• Task brief: Scan the data that follows and count the lines with the string "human"; answer with the count alone.

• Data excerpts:
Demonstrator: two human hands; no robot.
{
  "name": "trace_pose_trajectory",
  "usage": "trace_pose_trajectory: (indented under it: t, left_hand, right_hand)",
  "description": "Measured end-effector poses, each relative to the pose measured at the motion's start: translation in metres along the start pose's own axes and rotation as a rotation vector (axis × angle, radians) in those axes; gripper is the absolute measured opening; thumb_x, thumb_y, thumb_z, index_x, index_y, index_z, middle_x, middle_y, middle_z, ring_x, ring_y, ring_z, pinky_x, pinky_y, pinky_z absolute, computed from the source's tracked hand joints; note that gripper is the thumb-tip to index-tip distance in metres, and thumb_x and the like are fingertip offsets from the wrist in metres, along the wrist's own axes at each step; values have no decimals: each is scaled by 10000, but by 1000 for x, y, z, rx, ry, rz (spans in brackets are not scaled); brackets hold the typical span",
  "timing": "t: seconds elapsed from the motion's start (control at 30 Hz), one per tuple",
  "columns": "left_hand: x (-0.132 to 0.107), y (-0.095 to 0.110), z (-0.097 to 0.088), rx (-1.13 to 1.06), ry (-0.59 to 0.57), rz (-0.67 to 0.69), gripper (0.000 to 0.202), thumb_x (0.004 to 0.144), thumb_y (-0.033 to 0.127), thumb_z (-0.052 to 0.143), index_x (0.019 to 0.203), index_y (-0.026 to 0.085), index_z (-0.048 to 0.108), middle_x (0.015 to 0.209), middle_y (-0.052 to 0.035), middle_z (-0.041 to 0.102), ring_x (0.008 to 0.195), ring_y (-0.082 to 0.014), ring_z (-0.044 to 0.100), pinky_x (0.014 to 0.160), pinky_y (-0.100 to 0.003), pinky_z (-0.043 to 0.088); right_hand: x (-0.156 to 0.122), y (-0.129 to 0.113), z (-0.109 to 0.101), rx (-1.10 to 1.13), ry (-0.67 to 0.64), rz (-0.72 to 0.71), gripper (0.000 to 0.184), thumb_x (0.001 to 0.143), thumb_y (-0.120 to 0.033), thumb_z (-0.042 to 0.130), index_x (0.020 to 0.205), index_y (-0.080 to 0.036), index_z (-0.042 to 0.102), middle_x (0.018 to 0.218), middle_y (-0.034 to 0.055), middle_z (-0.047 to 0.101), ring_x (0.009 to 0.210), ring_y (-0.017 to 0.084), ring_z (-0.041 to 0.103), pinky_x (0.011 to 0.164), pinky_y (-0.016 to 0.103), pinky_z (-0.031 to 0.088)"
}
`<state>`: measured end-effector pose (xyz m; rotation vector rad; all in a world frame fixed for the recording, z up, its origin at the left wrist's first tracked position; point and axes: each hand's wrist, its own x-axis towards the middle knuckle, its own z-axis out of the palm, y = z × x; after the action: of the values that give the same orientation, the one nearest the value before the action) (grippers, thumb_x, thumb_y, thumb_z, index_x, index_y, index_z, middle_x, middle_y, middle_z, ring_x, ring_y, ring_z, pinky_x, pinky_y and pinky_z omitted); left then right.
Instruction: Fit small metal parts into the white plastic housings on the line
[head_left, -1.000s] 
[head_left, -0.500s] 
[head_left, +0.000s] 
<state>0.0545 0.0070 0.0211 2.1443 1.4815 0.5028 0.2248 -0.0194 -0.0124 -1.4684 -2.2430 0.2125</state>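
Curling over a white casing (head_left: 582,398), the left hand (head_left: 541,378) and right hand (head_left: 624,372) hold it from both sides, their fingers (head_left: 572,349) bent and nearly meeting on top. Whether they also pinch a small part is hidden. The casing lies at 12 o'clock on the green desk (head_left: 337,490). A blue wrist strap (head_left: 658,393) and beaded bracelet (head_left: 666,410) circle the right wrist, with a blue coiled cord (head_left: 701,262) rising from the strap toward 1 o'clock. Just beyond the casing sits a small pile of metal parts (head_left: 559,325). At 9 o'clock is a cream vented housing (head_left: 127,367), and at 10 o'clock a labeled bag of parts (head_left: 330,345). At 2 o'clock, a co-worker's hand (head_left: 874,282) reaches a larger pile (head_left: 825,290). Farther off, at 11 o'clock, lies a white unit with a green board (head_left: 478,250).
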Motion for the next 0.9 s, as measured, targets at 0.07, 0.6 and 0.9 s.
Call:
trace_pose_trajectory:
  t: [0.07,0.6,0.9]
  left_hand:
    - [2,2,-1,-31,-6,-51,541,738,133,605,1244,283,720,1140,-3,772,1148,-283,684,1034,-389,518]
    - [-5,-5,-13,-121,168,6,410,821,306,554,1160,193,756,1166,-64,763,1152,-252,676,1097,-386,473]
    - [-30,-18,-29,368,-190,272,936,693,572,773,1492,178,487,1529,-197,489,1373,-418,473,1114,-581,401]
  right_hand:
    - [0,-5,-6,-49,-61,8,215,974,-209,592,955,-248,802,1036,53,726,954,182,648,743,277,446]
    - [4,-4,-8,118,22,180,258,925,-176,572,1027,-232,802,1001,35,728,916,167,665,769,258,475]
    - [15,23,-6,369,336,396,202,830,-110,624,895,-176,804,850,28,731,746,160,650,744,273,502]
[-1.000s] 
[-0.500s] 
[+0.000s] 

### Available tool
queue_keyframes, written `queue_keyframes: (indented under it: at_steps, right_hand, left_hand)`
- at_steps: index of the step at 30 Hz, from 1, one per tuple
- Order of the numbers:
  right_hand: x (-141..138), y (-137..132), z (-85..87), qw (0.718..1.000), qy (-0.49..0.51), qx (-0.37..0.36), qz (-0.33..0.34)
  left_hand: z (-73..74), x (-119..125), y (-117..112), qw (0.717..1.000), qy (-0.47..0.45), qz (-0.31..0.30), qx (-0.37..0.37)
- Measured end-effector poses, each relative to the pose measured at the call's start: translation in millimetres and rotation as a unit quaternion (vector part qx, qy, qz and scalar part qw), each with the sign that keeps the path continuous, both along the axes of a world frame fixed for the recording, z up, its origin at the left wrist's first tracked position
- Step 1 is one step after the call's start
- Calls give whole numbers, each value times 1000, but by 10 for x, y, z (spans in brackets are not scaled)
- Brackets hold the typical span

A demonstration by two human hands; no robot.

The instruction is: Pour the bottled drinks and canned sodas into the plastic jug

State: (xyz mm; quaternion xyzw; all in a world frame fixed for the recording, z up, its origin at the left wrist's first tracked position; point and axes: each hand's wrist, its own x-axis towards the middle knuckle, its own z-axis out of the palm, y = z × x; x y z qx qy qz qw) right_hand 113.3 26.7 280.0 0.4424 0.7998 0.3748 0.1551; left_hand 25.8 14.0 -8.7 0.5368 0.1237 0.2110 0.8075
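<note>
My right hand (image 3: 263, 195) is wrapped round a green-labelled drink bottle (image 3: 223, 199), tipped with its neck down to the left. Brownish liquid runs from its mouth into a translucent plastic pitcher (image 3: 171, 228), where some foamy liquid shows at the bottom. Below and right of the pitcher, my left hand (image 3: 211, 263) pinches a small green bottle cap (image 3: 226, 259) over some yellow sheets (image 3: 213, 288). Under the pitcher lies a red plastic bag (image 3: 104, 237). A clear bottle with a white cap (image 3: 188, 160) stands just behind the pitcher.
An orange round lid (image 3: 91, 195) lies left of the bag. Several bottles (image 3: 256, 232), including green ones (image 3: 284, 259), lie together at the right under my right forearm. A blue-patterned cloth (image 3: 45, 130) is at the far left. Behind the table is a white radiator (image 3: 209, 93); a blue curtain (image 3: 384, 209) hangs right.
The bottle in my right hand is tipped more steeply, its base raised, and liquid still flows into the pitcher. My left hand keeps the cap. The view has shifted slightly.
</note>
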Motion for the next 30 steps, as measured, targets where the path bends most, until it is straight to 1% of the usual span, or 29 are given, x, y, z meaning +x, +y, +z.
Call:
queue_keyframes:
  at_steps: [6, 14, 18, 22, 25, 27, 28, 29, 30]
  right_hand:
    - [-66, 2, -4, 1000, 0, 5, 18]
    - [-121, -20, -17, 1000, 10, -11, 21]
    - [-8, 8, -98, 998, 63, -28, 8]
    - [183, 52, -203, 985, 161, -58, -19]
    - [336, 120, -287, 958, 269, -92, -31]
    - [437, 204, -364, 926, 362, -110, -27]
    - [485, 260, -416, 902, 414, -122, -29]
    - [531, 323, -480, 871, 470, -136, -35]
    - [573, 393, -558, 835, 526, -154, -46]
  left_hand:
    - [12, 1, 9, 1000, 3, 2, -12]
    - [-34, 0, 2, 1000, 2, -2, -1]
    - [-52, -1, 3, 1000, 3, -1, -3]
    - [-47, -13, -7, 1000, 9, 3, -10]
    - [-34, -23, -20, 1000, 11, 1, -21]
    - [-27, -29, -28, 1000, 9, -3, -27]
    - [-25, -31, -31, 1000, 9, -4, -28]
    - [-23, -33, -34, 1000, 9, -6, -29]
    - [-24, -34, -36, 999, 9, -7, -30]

• Answer section: 2